#### Exercise:
Search the material below for "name" and copy every line where it occurs.

#### Exercise material:

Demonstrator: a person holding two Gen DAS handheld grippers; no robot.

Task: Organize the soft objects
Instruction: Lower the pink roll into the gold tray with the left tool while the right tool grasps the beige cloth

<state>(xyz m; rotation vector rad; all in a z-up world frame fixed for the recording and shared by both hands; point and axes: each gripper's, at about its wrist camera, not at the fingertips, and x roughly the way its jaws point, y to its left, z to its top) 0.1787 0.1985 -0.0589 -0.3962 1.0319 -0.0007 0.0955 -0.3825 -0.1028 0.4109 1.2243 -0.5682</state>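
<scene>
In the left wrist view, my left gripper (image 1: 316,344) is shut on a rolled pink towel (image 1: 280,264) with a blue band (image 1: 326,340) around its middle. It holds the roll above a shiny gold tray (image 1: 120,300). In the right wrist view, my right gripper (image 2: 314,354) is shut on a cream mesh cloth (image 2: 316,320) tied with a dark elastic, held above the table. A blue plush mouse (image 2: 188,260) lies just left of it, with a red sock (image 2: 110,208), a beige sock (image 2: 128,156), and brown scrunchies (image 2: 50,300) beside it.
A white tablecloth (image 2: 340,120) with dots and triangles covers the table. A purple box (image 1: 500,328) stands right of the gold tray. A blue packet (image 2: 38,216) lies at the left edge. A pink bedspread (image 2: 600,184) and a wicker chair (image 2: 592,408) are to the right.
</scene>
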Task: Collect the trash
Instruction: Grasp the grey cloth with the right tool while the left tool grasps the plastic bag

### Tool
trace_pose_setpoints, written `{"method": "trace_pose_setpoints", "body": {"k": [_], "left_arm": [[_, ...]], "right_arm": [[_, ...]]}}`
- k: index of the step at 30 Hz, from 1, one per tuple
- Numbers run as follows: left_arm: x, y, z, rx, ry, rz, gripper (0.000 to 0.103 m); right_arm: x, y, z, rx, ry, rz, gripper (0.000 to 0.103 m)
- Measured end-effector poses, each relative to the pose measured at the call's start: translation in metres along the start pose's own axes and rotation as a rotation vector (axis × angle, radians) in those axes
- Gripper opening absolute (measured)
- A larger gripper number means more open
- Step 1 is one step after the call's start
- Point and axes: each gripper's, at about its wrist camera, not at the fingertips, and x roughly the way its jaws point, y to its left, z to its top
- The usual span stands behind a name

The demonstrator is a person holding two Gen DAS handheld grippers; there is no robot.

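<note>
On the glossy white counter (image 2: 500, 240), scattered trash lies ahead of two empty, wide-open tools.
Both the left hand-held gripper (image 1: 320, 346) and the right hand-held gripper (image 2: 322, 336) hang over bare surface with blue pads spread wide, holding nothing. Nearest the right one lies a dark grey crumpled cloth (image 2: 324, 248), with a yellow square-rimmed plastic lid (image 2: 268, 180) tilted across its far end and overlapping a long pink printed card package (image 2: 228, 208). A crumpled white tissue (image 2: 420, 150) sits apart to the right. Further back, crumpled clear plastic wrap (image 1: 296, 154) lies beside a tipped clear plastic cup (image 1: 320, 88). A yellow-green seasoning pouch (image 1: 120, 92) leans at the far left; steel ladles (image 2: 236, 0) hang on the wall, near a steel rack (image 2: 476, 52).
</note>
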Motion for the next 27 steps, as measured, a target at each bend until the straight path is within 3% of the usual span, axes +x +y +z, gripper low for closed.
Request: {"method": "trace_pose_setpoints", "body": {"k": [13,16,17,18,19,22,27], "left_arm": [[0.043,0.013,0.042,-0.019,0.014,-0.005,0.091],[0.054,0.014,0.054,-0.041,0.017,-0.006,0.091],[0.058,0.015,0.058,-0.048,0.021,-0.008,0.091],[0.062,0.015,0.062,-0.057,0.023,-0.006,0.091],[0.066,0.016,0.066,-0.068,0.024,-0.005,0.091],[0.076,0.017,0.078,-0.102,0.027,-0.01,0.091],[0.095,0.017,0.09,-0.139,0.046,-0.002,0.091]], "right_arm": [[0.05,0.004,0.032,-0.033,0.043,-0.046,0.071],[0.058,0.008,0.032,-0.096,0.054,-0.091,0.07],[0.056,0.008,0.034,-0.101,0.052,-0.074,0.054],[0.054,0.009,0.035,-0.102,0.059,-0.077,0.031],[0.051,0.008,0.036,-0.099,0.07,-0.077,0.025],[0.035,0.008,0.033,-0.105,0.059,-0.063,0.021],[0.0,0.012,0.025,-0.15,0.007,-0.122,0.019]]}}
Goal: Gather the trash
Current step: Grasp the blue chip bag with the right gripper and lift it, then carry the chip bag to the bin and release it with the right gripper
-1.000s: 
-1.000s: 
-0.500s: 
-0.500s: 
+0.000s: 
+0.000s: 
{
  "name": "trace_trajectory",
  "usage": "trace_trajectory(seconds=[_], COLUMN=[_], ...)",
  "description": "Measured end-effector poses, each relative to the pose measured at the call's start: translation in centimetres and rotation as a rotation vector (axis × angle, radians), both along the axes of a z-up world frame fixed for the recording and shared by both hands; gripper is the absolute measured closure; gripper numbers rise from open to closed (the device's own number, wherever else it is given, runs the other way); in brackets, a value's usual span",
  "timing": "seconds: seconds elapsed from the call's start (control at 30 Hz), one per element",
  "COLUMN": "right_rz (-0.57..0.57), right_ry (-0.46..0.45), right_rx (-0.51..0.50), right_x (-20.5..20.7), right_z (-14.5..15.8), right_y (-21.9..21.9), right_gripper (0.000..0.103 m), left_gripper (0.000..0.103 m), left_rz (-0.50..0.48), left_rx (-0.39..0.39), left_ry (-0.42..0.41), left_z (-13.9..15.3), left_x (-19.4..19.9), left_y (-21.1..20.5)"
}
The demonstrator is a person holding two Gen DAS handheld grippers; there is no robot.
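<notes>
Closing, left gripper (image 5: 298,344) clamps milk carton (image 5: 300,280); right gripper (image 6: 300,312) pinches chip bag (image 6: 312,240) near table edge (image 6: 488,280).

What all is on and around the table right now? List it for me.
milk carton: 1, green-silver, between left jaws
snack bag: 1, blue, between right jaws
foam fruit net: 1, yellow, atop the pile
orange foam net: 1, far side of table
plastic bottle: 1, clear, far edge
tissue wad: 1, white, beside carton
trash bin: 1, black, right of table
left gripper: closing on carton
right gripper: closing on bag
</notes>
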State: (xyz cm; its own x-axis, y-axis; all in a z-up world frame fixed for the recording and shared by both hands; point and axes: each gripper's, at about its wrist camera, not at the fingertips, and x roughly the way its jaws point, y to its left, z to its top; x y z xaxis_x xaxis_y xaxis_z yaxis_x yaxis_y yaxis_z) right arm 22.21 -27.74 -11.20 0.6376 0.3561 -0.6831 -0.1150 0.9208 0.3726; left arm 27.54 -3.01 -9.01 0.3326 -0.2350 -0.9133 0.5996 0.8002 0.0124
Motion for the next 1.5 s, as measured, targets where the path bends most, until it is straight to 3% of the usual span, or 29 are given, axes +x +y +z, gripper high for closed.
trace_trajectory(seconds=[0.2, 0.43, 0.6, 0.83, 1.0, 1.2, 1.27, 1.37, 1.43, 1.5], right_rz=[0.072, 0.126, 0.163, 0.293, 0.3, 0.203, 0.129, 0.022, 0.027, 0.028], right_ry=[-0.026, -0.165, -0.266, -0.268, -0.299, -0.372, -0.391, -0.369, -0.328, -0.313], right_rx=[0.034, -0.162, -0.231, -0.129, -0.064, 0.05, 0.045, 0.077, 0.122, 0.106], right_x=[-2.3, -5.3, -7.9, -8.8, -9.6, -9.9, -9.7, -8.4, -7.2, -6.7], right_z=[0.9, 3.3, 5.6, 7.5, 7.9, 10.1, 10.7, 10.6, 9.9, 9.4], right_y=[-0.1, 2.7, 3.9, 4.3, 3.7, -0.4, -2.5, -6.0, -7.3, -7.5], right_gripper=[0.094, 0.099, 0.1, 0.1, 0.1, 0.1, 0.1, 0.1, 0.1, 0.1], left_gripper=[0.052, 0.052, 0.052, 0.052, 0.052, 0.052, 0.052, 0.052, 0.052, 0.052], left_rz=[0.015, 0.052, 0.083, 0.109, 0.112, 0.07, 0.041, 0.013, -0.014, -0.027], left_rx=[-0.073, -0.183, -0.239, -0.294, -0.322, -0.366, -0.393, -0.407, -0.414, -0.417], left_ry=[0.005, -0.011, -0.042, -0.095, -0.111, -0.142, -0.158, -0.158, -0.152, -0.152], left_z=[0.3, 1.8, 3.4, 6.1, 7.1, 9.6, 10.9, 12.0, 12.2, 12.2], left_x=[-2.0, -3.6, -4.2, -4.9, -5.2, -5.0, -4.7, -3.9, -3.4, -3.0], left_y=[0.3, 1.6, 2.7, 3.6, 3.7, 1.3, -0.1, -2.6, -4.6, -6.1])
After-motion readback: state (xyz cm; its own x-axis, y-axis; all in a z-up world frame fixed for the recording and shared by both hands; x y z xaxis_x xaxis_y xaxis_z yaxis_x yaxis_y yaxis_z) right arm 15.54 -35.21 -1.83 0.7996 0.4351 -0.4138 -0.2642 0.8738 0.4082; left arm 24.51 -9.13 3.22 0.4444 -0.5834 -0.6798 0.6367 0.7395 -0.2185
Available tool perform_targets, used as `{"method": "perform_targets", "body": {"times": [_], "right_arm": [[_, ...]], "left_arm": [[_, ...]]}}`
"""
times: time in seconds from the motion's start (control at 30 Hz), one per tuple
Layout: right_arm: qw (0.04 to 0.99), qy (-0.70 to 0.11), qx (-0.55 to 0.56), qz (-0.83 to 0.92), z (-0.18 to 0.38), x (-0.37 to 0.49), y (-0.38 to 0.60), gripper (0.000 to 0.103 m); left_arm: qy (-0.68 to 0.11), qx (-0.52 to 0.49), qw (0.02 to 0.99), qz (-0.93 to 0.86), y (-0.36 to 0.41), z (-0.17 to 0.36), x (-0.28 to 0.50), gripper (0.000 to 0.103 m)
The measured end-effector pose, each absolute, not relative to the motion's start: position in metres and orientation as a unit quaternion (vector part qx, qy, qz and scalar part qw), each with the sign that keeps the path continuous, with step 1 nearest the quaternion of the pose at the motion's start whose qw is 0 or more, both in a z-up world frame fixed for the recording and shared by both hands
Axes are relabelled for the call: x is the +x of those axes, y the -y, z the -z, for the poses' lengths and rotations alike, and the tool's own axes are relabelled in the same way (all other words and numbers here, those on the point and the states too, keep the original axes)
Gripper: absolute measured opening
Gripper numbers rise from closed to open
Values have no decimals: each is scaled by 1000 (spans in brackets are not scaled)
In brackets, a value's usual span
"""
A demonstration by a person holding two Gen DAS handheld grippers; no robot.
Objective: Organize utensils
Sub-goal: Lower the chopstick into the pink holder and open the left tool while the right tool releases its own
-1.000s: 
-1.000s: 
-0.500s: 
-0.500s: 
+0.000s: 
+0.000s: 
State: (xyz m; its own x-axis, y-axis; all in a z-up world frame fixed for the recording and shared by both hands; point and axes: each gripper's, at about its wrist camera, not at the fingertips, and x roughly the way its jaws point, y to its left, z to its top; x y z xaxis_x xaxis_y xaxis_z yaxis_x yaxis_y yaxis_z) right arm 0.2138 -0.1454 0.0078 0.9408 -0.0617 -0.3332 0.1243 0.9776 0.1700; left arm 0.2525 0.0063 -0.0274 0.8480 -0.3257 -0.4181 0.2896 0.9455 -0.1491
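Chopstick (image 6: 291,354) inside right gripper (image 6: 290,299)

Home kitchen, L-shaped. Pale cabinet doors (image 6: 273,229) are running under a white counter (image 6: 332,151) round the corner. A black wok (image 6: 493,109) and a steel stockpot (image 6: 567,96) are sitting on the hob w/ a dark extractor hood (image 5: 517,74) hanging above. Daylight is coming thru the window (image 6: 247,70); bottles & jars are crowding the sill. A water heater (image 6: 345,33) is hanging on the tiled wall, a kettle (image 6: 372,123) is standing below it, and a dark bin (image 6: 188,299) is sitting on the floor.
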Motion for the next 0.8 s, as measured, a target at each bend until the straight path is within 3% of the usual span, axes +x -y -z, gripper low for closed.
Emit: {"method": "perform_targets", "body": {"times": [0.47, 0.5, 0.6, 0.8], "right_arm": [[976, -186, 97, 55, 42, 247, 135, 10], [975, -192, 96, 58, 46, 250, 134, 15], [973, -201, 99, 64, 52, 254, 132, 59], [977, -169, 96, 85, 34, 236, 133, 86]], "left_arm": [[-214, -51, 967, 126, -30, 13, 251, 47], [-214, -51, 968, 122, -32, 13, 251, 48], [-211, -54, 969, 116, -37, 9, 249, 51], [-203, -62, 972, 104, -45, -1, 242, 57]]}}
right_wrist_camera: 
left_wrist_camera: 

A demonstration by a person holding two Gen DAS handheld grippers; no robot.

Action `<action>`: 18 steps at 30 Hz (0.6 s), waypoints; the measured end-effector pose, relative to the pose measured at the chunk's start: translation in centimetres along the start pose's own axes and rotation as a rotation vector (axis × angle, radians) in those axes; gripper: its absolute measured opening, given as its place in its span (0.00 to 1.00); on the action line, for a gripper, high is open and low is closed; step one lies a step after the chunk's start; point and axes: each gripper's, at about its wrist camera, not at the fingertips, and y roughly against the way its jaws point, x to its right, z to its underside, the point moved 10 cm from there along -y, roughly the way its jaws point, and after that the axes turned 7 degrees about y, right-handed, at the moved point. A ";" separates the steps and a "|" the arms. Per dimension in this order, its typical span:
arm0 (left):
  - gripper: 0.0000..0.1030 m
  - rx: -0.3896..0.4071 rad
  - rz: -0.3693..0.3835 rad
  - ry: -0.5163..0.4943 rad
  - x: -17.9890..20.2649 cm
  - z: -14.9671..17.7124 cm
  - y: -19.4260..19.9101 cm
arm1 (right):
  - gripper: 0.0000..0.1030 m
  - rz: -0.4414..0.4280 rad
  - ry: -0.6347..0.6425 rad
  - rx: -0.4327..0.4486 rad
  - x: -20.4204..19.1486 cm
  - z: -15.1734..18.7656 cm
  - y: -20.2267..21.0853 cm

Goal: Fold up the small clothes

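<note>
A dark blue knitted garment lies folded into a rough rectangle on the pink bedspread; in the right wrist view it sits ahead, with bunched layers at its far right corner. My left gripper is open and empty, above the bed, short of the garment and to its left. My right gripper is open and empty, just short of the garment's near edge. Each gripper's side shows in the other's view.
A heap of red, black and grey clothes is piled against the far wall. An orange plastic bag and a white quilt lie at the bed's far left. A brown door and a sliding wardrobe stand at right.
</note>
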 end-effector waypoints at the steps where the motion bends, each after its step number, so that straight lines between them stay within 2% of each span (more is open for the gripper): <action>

#### Result below:
- The usual span stands behind a name
  "name": "trace_trajectory",

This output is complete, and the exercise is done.